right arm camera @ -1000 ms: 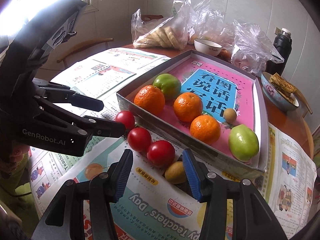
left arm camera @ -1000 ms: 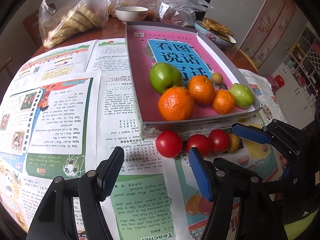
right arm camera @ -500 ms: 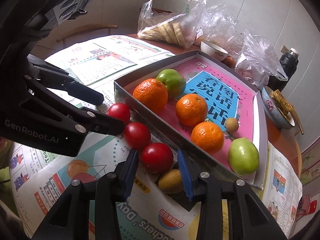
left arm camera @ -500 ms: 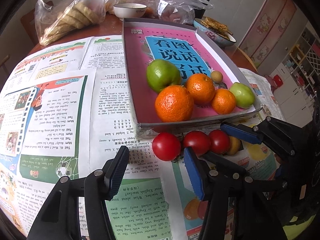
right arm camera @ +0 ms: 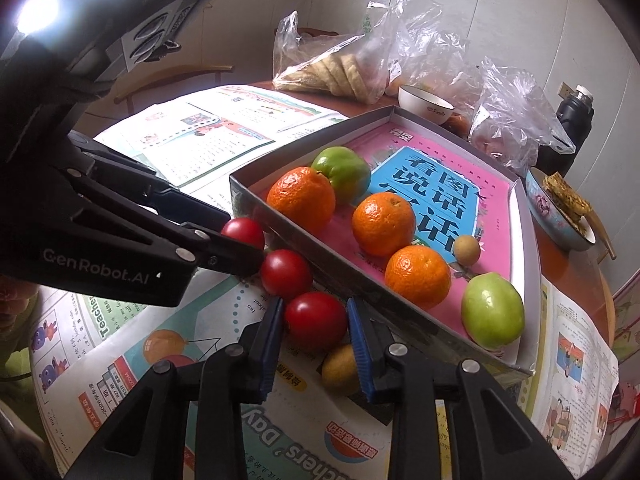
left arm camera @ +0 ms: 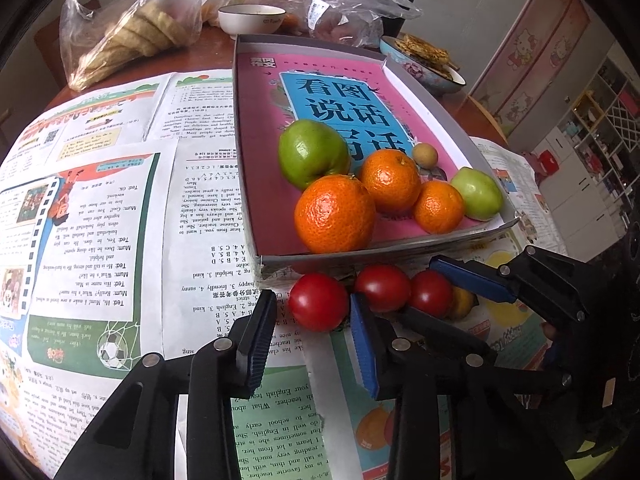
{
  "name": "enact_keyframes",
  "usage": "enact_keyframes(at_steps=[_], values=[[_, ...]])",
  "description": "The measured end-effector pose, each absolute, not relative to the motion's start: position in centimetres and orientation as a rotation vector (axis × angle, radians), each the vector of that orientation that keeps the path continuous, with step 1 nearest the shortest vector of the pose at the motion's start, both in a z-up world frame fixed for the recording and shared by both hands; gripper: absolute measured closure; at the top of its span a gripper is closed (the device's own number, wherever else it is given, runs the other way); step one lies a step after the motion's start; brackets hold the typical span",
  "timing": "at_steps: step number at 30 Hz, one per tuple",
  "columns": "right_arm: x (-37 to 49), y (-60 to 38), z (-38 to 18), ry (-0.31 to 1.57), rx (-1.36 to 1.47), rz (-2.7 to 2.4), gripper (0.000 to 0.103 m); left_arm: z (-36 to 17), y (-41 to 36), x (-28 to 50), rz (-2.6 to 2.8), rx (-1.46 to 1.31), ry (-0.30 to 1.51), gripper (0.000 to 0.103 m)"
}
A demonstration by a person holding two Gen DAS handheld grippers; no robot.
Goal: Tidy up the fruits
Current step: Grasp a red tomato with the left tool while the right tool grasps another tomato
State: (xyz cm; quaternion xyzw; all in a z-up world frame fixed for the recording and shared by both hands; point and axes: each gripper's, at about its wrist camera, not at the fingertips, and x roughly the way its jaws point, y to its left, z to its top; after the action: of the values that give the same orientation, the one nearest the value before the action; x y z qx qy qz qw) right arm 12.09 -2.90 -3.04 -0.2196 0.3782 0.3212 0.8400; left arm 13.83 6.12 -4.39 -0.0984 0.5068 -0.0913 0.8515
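Three red tomatoes lie in a row on newspaper against the near wall of a grey box lid (left arm camera: 400, 249) (right arm camera: 256, 196). My left gripper (left arm camera: 312, 296) straddles the left-end tomato (left arm camera: 318, 302) (right arm camera: 242, 232). Its jaws are closing: the blue pad touches the tomato and a thin gap shows at the black pad. My right gripper (right arm camera: 315, 303) is closing on the right-end tomato (right arm camera: 316, 320) (left arm camera: 430, 292), both pads against it. The middle tomato (right arm camera: 286, 272) lies free. A small yellow-brown fruit (right arm camera: 340, 368) sits by the right finger.
The lid holds three oranges (left arm camera: 335, 214), two green fruits (left arm camera: 312, 152) and a small brown fruit (left arm camera: 425, 155). Behind stand a white bowl (left arm camera: 251, 18), plastic bags of food (left arm camera: 132, 36), a dark flask (right arm camera: 574, 120) and a blue bowl of flatbread (left arm camera: 424, 64). Newspaper (left arm camera: 100, 216) covers the table.
Both grippers' jaws have narrowed around their tomatoes, and both views have drawn slightly closer to the fruit row. The fruits have not moved.
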Motion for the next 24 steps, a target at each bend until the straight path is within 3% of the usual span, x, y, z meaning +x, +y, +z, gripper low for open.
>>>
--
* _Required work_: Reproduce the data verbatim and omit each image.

* _Output for this exercise_:
right arm camera @ -1000 ms: 
left arm camera @ -1000 ms: 
right arm camera @ -500 ms: 
left arm camera @ -500 ms: 
right arm camera @ +0 ms: 
left arm camera @ +0 ms: 
{
  "name": "enact_keyframes",
  "usage": "enact_keyframes(at_steps=[_], values=[[_, ...]])",
  "description": "The measured end-effector pose, each absolute, not relative to the motion's start: position in centimetres and orientation as a rotation vector (axis × angle, radians), each the vector of that orientation that keeps the path continuous, with step 1 nearest the shortest vector of the pose at the motion's start, both in a z-up world frame fixed for the recording and shared by both hands; gripper: absolute measured closure; at the top of its span a gripper is closed (the device's own number, wherever else it is given, runs the other way); step one lies a step after the motion's start; brackets hold the typical span",
  "timing": "at_steps: step number at 30 Hz, one per tuple",
  "columns": "right_arm: x (-37 to 49), y (-60 to 38), z (-38 to 18), ry (-0.31 to 1.57), rx (-1.36 to 1.47), rz (-2.7 to 2.4), gripper (0.000 to 0.103 m); left_arm: z (-36 to 17), y (-41 to 36), x (-28 to 50), rz (-2.6 to 2.8), rx (-1.46 to 1.31), ry (-0.30 to 1.51), gripper (0.000 to 0.103 m)"
}
A demonstration by a person holding two Gen DAS handheld grippers; no robot.
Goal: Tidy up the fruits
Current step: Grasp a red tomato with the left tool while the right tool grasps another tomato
State: (xyz cm; quaternion xyzw; all in a z-up world frame fixed for the recording and shared by both hands; point and axes: each gripper's, at about its wrist camera, not at the fingertips, and x roughly the way its jaws point, y to its left, z to its top; after the action: of the values that give the same orientation, the one nearest the value before the action; x y z qx qy qz qw) right arm 12.09 -2.90 -3.04 -0.2196 0.3782 0.3212 0.8400; left arm 13.83 6.12 -4.39 -0.0984 0.5068 -0.0913 0.8515
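Three red tomatoes lie in a row on newspaper against the near wall of a grey box lid (left arm camera: 400, 249) (right arm camera: 256, 196). My left gripper (left arm camera: 312, 296) straddles the left-end tomato (left arm camera: 318, 302) (right arm camera: 242, 232). Its jaws are closing: the blue pad touches the tomato and a thin gap shows at the black pad. My right gripper (right arm camera: 315, 303) is closing on the right-end tomato (right arm camera: 316, 320) (left arm camera: 430, 292), both pads against it. The middle tomato (right arm camera: 286, 272) lies free. A small yellow-brown fruit (right arm camera: 340, 368) sits by the right finger.
The lid holds three oranges (left arm camera: 335, 214), two green fruits (left arm camera: 312, 152) and a small brown fruit (left arm camera: 425, 155). Behind stand a white bowl (left arm camera: 251, 18), plastic bags of food (left arm camera: 132, 36), a dark flask (right arm camera: 574, 120) and a blue bowl of flatbread (left arm camera: 424, 64). Newspaper (left arm camera: 100, 216) covers the table.
Both grippers' jaws have narrowed around their tomatoes, and both views have drawn slightly closer to the fruit row. The fruits have not moved.
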Motion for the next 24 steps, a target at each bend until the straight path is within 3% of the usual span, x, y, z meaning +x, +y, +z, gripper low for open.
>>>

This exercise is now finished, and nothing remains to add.